▶ _SOURCE RECORDS_:
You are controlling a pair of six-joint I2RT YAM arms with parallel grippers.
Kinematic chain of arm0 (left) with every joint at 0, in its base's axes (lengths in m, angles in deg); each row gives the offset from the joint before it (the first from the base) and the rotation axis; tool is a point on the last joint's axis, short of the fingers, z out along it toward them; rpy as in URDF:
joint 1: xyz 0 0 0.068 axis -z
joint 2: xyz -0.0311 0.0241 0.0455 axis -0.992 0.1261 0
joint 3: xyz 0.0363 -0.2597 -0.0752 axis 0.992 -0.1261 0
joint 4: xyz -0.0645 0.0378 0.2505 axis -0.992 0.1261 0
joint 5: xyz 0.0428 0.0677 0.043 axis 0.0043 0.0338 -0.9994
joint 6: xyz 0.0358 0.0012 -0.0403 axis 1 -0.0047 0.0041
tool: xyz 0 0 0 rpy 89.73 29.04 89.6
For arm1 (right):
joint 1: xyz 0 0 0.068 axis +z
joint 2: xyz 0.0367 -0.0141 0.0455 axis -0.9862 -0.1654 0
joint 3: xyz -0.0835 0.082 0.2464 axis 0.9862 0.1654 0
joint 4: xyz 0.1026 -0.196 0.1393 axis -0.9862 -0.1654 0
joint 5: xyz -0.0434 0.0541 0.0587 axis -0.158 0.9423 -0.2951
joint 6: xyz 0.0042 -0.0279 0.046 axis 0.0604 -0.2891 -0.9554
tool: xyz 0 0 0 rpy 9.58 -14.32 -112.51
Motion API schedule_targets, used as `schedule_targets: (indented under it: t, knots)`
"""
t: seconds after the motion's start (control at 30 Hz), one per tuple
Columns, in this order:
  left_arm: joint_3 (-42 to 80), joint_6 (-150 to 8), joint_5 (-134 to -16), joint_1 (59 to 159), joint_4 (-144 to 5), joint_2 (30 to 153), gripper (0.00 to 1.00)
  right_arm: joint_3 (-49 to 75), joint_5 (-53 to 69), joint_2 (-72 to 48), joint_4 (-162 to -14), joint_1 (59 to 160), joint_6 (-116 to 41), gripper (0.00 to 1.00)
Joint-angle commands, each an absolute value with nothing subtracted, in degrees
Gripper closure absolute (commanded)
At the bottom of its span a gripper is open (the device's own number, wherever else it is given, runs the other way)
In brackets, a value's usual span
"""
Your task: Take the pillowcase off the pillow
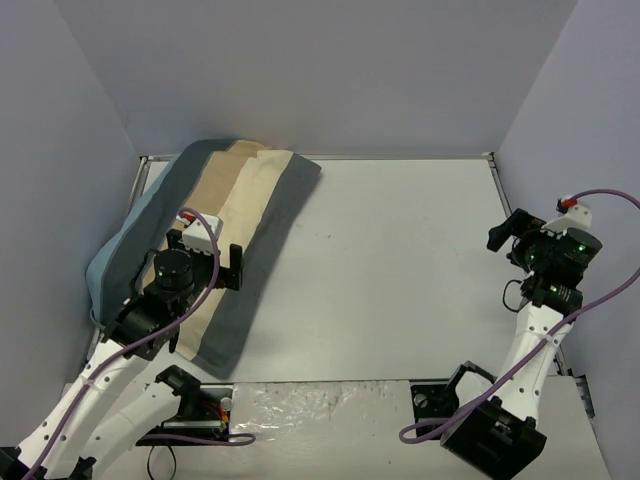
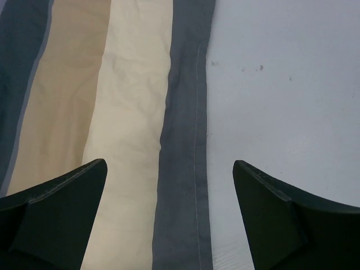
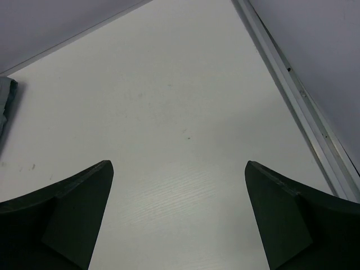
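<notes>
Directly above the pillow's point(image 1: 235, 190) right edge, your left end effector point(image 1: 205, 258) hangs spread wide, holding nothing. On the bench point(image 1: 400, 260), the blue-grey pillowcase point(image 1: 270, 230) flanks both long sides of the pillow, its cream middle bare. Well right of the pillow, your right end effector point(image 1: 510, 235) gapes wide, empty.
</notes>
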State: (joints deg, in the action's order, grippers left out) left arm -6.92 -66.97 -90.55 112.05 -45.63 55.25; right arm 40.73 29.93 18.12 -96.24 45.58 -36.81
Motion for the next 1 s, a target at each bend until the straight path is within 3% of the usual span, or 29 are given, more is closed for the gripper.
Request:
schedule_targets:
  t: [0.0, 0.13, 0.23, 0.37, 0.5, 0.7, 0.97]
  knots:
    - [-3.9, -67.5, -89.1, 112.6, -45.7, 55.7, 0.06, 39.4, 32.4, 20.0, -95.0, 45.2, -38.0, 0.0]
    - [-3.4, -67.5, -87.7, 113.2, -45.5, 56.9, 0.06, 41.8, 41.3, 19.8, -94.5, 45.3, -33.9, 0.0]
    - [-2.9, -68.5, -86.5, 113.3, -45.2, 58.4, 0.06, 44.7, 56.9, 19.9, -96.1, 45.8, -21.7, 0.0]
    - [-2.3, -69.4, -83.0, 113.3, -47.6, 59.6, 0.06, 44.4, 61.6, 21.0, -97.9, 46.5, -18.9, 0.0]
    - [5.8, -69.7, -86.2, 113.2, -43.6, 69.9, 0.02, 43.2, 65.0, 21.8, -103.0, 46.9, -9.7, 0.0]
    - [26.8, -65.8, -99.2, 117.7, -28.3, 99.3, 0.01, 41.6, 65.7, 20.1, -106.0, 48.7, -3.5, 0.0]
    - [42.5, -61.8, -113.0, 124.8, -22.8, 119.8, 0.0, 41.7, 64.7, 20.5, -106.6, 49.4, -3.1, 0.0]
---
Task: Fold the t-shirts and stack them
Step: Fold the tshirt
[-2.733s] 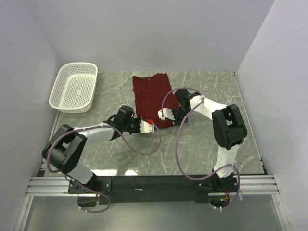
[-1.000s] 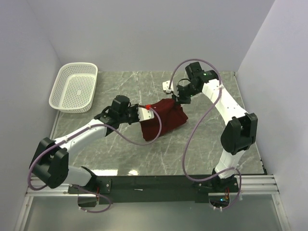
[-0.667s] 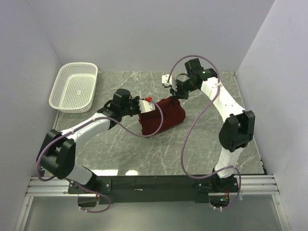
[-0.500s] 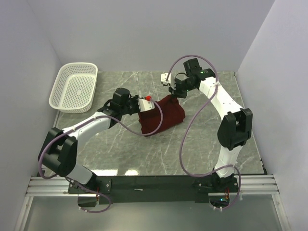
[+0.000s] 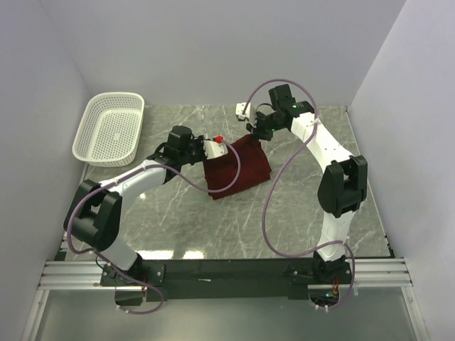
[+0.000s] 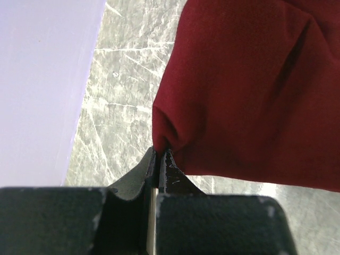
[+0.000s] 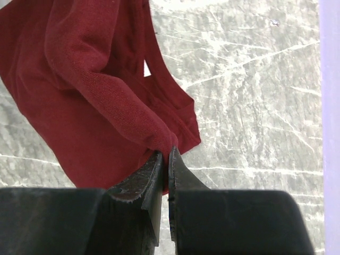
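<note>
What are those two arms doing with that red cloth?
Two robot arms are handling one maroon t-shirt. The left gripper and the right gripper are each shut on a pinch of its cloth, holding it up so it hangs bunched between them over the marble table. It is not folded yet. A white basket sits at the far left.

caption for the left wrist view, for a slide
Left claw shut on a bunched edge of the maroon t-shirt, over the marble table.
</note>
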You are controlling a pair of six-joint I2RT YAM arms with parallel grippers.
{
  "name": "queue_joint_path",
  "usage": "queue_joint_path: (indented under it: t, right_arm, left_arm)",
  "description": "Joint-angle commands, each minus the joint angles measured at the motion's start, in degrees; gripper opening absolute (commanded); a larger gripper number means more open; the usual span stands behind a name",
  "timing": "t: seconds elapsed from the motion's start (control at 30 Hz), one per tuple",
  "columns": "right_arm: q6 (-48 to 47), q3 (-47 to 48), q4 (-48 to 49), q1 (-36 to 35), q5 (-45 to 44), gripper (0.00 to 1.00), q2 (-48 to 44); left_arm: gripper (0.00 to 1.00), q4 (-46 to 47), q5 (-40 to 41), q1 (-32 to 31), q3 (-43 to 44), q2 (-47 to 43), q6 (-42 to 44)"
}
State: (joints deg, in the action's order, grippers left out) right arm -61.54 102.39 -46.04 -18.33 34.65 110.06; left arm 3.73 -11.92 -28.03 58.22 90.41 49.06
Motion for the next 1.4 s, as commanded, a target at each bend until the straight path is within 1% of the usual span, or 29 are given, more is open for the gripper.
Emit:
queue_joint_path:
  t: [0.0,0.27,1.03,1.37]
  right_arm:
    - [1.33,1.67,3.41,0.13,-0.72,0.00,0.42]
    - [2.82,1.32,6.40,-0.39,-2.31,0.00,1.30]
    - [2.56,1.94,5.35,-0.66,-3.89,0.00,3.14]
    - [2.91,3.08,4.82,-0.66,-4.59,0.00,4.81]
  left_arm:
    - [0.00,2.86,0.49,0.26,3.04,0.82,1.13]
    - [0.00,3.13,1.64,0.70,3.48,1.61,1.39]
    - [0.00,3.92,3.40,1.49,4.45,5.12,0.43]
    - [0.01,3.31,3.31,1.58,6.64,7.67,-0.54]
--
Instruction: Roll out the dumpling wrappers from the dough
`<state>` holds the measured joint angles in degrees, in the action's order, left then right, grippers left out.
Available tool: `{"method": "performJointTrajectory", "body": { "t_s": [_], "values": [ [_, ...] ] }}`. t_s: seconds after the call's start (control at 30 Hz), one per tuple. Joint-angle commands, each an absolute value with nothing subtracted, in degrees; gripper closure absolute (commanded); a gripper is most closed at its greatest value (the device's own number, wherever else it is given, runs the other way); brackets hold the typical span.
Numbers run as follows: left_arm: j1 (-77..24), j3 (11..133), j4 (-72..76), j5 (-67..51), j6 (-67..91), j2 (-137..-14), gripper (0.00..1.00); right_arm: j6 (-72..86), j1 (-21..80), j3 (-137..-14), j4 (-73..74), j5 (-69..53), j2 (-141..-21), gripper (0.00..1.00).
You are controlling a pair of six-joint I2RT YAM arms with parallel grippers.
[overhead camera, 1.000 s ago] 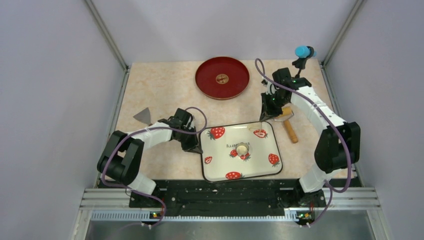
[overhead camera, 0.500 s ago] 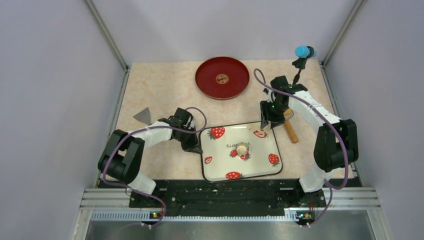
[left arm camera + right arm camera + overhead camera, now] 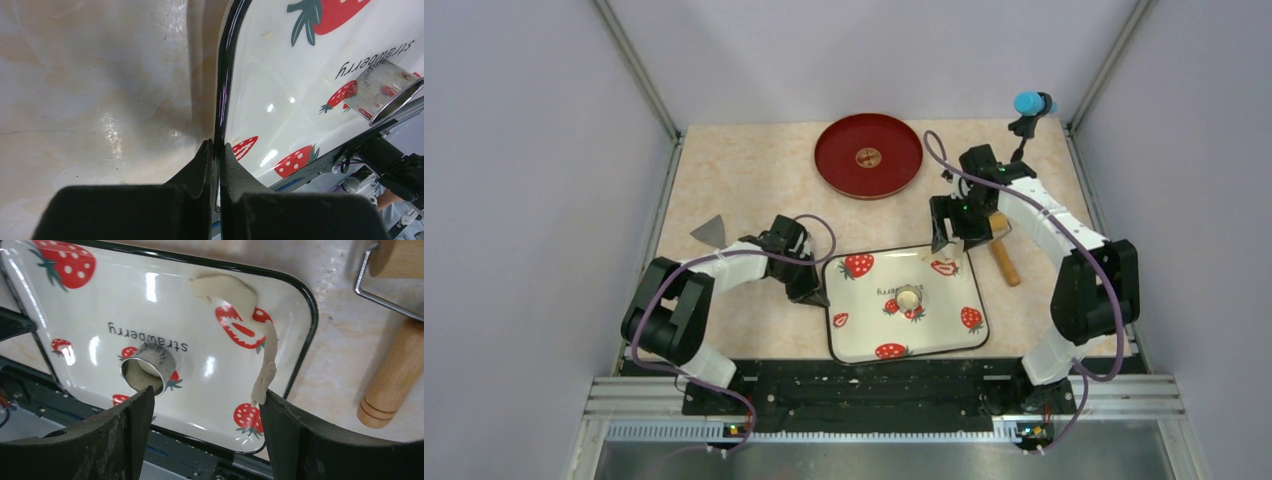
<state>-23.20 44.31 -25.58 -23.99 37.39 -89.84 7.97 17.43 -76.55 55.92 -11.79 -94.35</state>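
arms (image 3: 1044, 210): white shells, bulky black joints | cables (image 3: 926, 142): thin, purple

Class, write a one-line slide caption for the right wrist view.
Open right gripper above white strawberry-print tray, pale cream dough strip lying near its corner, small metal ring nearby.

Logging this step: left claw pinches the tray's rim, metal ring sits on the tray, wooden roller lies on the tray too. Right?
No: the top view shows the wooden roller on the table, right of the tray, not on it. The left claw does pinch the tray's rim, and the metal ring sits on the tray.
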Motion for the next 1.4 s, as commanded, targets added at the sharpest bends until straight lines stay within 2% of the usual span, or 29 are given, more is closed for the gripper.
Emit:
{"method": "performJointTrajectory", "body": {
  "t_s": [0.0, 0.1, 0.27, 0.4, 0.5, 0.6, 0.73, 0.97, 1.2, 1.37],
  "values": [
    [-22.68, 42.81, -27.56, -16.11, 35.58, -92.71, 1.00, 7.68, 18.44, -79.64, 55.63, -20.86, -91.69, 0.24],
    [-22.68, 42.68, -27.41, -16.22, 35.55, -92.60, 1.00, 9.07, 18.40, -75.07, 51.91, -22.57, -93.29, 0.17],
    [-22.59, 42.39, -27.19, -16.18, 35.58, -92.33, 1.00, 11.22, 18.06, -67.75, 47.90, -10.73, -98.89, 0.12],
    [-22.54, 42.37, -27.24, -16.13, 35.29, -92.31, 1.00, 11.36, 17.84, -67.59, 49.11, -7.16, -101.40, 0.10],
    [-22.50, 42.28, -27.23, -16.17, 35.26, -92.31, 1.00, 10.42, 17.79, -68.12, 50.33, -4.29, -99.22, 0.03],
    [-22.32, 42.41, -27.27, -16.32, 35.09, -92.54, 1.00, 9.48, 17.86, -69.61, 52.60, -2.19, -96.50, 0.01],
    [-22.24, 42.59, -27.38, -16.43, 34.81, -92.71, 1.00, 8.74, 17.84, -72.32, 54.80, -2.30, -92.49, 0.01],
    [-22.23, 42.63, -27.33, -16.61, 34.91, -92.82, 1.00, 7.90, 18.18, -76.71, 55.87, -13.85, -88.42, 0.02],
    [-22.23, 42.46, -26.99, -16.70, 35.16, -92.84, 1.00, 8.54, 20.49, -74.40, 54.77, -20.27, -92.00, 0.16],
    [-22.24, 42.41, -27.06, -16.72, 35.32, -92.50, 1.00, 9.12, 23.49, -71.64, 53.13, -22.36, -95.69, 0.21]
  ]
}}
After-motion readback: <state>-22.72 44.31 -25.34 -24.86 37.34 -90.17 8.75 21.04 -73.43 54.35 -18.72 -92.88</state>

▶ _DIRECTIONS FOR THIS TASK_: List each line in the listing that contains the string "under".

▶ _OUTPUT_:
Motion API schedule_targets, used as `schedule_targets: (indented under it: t, knots)`
  "usage": "queue_joint_path: (indented under it: t, right_arm, left_arm)",

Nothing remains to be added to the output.